- [Exercise directions]
Would you output the listing exactly, with every image omitted?

- [Given data]
*****

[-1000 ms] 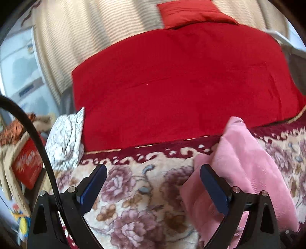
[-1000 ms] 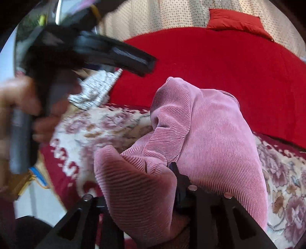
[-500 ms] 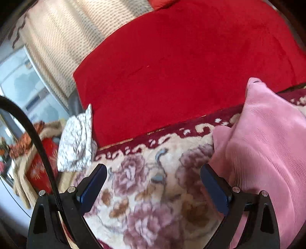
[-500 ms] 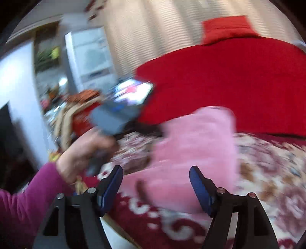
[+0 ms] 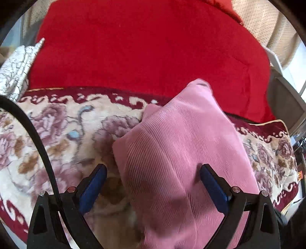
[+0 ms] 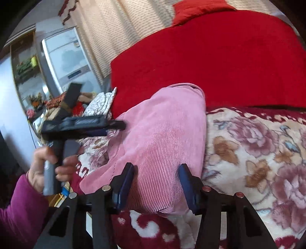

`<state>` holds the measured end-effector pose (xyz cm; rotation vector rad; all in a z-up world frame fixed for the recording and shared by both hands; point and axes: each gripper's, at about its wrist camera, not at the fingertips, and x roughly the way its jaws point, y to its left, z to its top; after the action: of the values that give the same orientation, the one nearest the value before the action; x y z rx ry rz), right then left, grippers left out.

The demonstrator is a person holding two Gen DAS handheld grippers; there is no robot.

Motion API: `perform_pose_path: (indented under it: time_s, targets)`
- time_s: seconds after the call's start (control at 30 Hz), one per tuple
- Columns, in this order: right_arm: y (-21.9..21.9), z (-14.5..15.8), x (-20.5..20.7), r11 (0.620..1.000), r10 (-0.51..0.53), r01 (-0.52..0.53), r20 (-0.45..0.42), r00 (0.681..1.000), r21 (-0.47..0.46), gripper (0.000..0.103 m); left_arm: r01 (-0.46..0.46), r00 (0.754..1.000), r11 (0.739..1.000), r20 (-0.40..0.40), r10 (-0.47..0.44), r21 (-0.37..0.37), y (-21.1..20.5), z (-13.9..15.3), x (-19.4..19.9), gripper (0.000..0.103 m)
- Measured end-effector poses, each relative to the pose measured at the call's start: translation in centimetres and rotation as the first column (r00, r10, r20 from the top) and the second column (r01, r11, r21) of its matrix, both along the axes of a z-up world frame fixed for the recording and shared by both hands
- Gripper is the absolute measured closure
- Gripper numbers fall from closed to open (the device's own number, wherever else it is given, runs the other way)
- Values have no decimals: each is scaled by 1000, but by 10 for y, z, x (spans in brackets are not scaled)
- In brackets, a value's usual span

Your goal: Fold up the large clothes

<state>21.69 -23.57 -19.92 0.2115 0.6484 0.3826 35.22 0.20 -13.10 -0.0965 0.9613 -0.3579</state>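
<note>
A folded pink ribbed garment [image 5: 181, 153] lies on the floral blanket [image 5: 63, 134]; it also shows in the right wrist view [image 6: 162, 138]. My left gripper [image 5: 153, 183] is open, its blue pads wide apart above the garment's near left part. My right gripper [image 6: 156, 182] is open, its pads either side of the garment's near edge, holding nothing. The left gripper also shows in the right wrist view [image 6: 116, 125], held in a hand at the left, near the garment's left edge.
A red bedspread [image 5: 143, 47] covers the far bed with a red pillow [image 6: 198, 9] behind. A white patterned cloth [image 5: 15, 65] lies at the left. A fridge [image 6: 63, 59] and cluttered items stand beyond the bed's left edge. A curtain [image 6: 118, 24] hangs behind.
My right gripper let go of the pink garment and opened; the garment now lies flatter on the blanket. My left gripper swung right, over the garment.
</note>
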Motion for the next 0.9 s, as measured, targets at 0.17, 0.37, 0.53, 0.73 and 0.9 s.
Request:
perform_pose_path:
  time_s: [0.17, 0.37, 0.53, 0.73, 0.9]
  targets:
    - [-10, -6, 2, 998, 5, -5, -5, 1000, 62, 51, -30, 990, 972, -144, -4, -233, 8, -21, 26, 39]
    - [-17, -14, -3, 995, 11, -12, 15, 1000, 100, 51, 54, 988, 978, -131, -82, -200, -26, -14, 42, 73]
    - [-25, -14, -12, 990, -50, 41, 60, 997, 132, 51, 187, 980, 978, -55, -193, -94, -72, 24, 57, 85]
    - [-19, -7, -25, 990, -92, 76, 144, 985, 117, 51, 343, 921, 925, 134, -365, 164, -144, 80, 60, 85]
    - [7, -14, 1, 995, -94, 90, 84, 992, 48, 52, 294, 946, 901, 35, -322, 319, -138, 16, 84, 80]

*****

- [Solution to this problem]
[-1000 ms] 
[-1000 ms] 
[-500 ms] 
[-500 ms] 
[+0 ms] 
[+0 ms] 

`<state>` holds the measured end-effector pose (xyz cm; rotation vector rad; all in a z-up world frame fixed for the recording and shared by both hands; point and axes: each gripper's, at about its wrist camera, not at the fingertips, and x roughly the way its jaws point, y to its left, z to its top; after the action: of the values that give the same orientation, the one nearest the value before the action; x y z rx ry rz), right then left, grippers left out.

The demonstrator is a person holding two Gen DAS handheld grippers; there is no robot.

Motion API: `perform_pose_path: (indented under it: time_s, targets)`
- time_s: seconds after the call's start (control at 30 Hz), one per tuple
- Columns, in this order: right_arm: y (-21.9..21.9), z (-14.5..15.8), x (-20.5..20.7), r11 (0.620..1.000), r10 (-0.51..0.53), r01 (-0.52..0.53), r20 (-0.45..0.42), r00 (0.681..1.000), r21 (-0.47..0.46), gripper (0.000..0.103 m); left_arm: r01 (-0.46..0.46), r00 (0.754..1.000), r11 (0.739..1.000), r20 (-0.40..0.40), r10 (-0.47..0.44), r21 (-0.37..0.37), y (-21.1..20.5), z (-13.9..15.3), x (-19.4..19.9), gripper (0.000..0.103 m)
- Measured end-effector poses, each relative to the pose measured at the call's start: translation in centimetres and rotation as the first column (r00, r10, r20 from the top) and the second column (r01, r11, r21) of its matrix, both along the axes of a z-up world frame fixed for the recording and shared by both hands
- Gripper is the absolute measured closure
- Gripper numbers fall from closed to open (the device's own number, wherever else it is given, runs the other way)
- Values have no decimals: each is scaled by 1000, but by 10 for y, z, x (spans in brackets are not scaled)
- In brackets, a value's usual span

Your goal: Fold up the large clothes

<state>21.69 -23.57 -19.92 0.2115 0.6484 0.3826 35.22 0.20 -13.10 -0.0965 0.9613 -0.3579</state>
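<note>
A folded pink ribbed garment [image 5: 181, 153] lies on the floral blanket [image 5: 63, 134]; it also shows in the right wrist view [image 6: 162, 138]. My left gripper [image 5: 153, 183] is open, its blue pads wide apart above the garment's near left part. My right gripper [image 6: 156, 182] is open, its pads either side of the garment's near edge, holding nothing. The left gripper also shows in the right wrist view [image 6: 116, 125], held in a hand at the left, near the garment's left edge.
A red bedspread [image 5: 143, 47] covers the far bed with a red pillow [image 6: 198, 9] behind. A white patterned cloth [image 5: 15, 65] lies at the left. A fridge [image 6: 63, 59] and cluttered items stand beyond the bed's left edge. A curtain [image 6: 118, 24] hangs behind.
My right gripper let go of the pink garment and opened; the garment now lies flatter on the blanket. My left gripper swung right, over the garment.
</note>
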Motion for the next 0.9 s, as measured, targets at 0.17, 0.37, 0.53, 0.73 and 0.9 s.
Request:
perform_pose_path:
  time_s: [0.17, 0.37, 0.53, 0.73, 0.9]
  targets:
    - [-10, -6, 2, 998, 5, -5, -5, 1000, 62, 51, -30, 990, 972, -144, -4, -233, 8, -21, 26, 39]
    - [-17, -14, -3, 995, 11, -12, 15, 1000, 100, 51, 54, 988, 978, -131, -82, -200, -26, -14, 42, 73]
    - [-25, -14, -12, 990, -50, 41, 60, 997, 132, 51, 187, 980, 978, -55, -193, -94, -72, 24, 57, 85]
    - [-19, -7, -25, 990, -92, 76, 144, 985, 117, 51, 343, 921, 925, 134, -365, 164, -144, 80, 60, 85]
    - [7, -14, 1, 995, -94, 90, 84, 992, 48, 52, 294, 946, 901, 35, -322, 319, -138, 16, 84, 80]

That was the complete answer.